Not enough lines in output for xxx
Restraints are wrong or cannot be satisfied.
Job ran out of memory on server
Receptor and/or ligand are too large.
Ligand repulsion file too large
If the protein is large, the repulsion file is even larger (Attraction and Repulsion mode only).
Ligand attraction/repulsion file only partially uploaded. Please try again
A network error may have occurred during upload. (Attraction and Repulsion mode only).
Ligand attraction/repulsion must be whitespace separated chain-residue
Incorrect format (Attraction and Repulsion mode only).
Receptor repulsion file too large
(Attraction and Repulsion mode only).
Receptor attraction/repulsion file only partially uploaded. Please try again
A network error may have occurred during upload. (Attraction and Repulsion mode only).
Receptor attraction/repulsion must be whitespace separated chain-residue
Incorrect format (Attraction and Repulsion mode only).
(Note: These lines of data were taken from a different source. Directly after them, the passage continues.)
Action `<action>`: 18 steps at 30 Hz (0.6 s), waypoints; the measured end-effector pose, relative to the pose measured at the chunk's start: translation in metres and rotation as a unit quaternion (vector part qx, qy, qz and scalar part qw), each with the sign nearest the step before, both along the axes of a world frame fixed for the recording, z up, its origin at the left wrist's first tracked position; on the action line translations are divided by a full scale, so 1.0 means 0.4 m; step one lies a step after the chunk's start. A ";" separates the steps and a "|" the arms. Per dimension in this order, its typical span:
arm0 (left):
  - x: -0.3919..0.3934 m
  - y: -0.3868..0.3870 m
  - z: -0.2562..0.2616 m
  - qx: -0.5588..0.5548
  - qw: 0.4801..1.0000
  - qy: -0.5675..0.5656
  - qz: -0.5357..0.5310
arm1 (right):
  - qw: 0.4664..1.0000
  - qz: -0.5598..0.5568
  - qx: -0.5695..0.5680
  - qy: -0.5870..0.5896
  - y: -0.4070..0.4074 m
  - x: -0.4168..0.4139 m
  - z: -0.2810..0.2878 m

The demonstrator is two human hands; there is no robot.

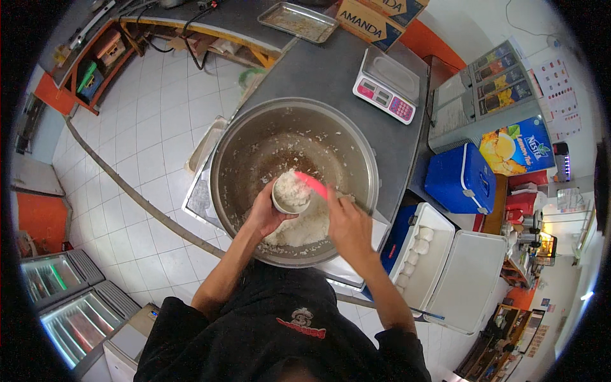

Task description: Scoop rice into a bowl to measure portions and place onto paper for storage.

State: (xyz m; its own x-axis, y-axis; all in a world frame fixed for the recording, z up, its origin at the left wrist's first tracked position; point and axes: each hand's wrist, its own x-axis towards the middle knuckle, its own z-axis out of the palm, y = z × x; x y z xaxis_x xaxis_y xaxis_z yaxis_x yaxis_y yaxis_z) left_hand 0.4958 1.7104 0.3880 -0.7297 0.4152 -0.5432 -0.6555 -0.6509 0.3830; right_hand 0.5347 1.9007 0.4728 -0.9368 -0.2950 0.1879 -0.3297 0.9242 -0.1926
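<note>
Over a large round metal pot (296, 114), my left hand (265, 210) holds a small white cup (292, 206) heaped with white cooked rice (292, 187). My right hand (347, 222) grips a pink-red utensil (312, 184), perhaps a rice paddle, whose far end meets the rice in the cup. More rice (300, 229) lies in the near part of the pot, below the cup. Scattered grains stick to the pot's bottom and inner wall. The fingertips of my left hand are partly hidden behind the cup.
A digital scale (387, 86) stands on the grey table (315, 67) beyond the pot, with a metal tray (298, 21) and cardboard boxes (367, 26) farther back. At the right, an open cooler box (437, 267) holds wrapped white bundles (421, 246) near a closed blue cooler (458, 179).
</note>
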 end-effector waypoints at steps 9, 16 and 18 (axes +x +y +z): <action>-0.016 0.028 -0.073 -0.121 0.992 0.024 0.011 | 0.993 0.003 -0.064 -0.100 -0.051 0.075 -0.080; -0.005 0.020 -0.060 -0.051 0.997 0.036 0.040 | 0.978 -0.094 -0.139 -0.128 0.031 0.057 -0.001; -0.007 0.011 -0.069 -0.041 0.997 0.019 0.055 | 0.971 -0.115 -0.163 -0.131 0.031 0.057 0.008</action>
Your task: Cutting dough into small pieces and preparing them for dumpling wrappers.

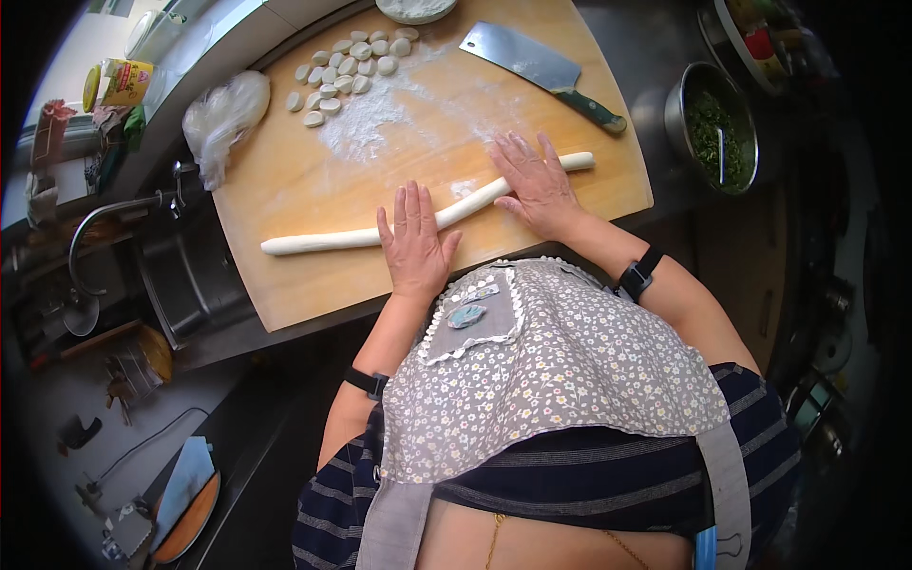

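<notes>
A long rope of white dough (pixel 320 242) lies slantwise across a wooden board (pixel 313 292). My left hand (pixel 417 246) rests flat over its middle, fingers spread, the palm side hidden. Farther right, my right hand (pixel 538 185) lies palm down across the rope near its right end, fingers apart. Neither hand grips it. Beyond the hands, loose flour (pixel 367 117) is scattered on the wood. Several small cut dough pieces (pixel 347 66) sit in a cluster at the board's far left. A cleaver (pixel 527 60) with a green handle lies flat at the far right.
Crumpled clear plastic (pixel 228 117) lies at the board's left edge, near the sink (pixel 189 285) and faucet (pixel 107 206). A bowl of flour (pixel 417 8) stands at the far edge. To the right is a steel bowl (pixel 677 117) of chopped greens with a utensil in it.
</notes>
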Tool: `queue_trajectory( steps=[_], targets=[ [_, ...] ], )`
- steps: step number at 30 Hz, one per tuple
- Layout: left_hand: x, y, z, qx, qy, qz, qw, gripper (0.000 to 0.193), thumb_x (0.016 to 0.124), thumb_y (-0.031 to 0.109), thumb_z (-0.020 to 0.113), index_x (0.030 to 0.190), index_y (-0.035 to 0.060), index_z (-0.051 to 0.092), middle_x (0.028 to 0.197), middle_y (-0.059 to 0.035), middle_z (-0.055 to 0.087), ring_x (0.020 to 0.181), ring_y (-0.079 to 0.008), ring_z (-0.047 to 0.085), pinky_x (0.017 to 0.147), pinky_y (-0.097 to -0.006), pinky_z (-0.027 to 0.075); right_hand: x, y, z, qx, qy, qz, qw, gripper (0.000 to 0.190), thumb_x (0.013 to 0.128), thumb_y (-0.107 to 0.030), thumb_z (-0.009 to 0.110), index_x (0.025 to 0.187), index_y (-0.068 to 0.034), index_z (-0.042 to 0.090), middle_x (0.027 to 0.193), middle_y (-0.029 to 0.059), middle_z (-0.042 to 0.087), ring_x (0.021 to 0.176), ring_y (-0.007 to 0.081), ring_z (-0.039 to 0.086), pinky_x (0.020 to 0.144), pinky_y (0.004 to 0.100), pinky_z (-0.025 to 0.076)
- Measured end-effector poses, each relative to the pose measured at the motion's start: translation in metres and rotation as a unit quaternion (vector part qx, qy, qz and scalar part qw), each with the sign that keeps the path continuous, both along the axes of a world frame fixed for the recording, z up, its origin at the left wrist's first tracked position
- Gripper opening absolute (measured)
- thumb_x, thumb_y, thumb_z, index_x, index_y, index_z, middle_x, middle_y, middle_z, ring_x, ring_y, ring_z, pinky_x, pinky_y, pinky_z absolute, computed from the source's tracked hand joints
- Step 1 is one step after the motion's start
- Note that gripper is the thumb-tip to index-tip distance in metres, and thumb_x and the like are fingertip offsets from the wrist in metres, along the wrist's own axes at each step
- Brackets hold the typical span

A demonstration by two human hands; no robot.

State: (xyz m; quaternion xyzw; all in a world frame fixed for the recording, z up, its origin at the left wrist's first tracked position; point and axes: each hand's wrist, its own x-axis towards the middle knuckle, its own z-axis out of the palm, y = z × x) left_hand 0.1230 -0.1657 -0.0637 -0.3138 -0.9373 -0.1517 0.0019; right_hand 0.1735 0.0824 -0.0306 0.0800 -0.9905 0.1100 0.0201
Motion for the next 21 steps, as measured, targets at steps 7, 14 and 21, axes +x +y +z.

Number of multimers must be expressed as a number
Format error (Multimer mode only).
Number of multimers must be an integer
Format error (Multimer mode only).
Number of multimers must be 2 or greater
Format error (Multimer mode only).
Copy of heparin failed
(Heparin Ligand mode only). Restart job.
‘SAXS’ profile only partially uploaded. Please try again
File is either too large or a network error has occurred during upload (Saxs Profile mode only).
Restraints file too large
If the protein is large, the restraints file is even larger (Restraints mode only).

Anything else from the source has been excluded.